身体について

前腕屈筋浅層

前腕屈筋浅層は、上腕骨の内側上顆を起始とする筋肉群です。

前腕の筋肉は全体として緩く螺旋を描くような付着になってますね。

前腕屈筋浅層には、

円回内筋(Pronator teres)

浅指屈筋(Flexor digitorum superficialis)

橈側手根屈筋(Flexor carpi radialis)

尺側手根屈筋(Flexor carpi ulnaris)

長掌筋(Palmaris longus)

があります。

以下、それぞれの筋肉についてお伝えしていきます。

円回内筋(Pronator teres)

起始

・上腕頭:上腕骨の内側上顆
・尺骨頭:尺骨の鈎状突起

停止

橈骨の外側面(回外筋の停止より遠位)

作用

・肘関節に対して:弱い屈曲作用
・前腕の関節に対して:回内作用

神経支配

正中神経(C6、C7)

コメント

回外筋は「回外筋」そのままなのに、円回内筋には「円」がつくのが不思議ですね。

これはおそらく、方形回内筋と区別するためにつけられたのだと思います。

回外筋よりも停止部が遠いので、少しだけ肘の屈曲にも作用できます。

浅指屈筋(Flexor digitorum superficialis、Flexor sublimis)

起始

上腕頭:上腕骨の内側上顆
・尺骨頭:尺骨の鈎状突起
・橈骨頭:橈骨前縁の上半部

停止

第2~5中節骨の底の側面(両側)

作用

・肘関節に対して:弱い屈曲作用
・手根部、中手指節、および近位指節間関節に対して:屈曲作用

神経支配

正中神経(C8、T1)

コメント

浅指屈筋は一応、屈筋浅層の中に入ってますが、中間層として分類されることもあるようです。

 

指を伸ばすほうは4本指に伸びる筋肉は総指伸筋だけでしたが、指を曲げるほうには、浅指屈筋、深指屈筋と2つあります。

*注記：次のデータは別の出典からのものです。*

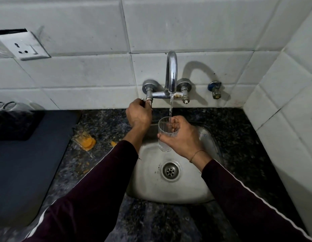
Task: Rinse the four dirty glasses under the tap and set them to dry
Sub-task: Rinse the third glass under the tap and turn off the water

やはり指を曲げるほうに重きが置かれているのが筋肉の付着からもわかりますね。

腱の先が二股になっているのも特徴的です。

中節骨と基節骨の間の関節はとくに安定してまっすぐ曲げたいところなのでしょうね。

橈側手根屈筋(Flexor carpi radialis)

起始

上腕骨の内側上顆

停止

第2中手骨の底(変異で時に第3中手骨の底)

作用

・手根部の関節に対して:屈曲、撓屈
・肘関節に対して:弱い回内作用

神経支配

正中神経(C7、C8)

コメント

長掌筋も手掌腱膜の緊張に作用します。

尺側手根屈筋(Flexor carpi ulnaris)

起始

・上腕頭:上腕骨の内側上顆
・尺骨頭:尺骨の肘頭

停止

豆状骨、有鈎骨鈎、第5中手骨の底

作用

・手根部の関節に対して:手の屈曲および尺屈

神経支配

尺骨神経(C7~T1)

コメント

肘関節、手根関節をまたぐ、多関節筋です。

橈側手根屈筋よりも多くの骨に起始も停止も付着してます。

そのため尺屈のほうがしやすいのでしょうか。

長掌筋(Palmaris longus)

起始

上腕骨の内側上顆

停止

手掌腱膜

作用

・肘関節に対して:弱い屈曲
・手根部の関節に対して:屈曲、ものをつかむときに手掌腱膜を緊張させる

神経支配

正中神経(C7、C8)

コメント

作用に手掌腱膜を緊張させるとありますね。

手掌腱膜は、手のひらの中央にある強靭な腱膜です 。

手首から第2~5指に向かって扇状に広がっています。

これを緊張させることで、物をつかむときに手のひらの皮膚がずれないように支えたり、深部にある腱 (けん) ・血管・神経を保護するという役割を果たします。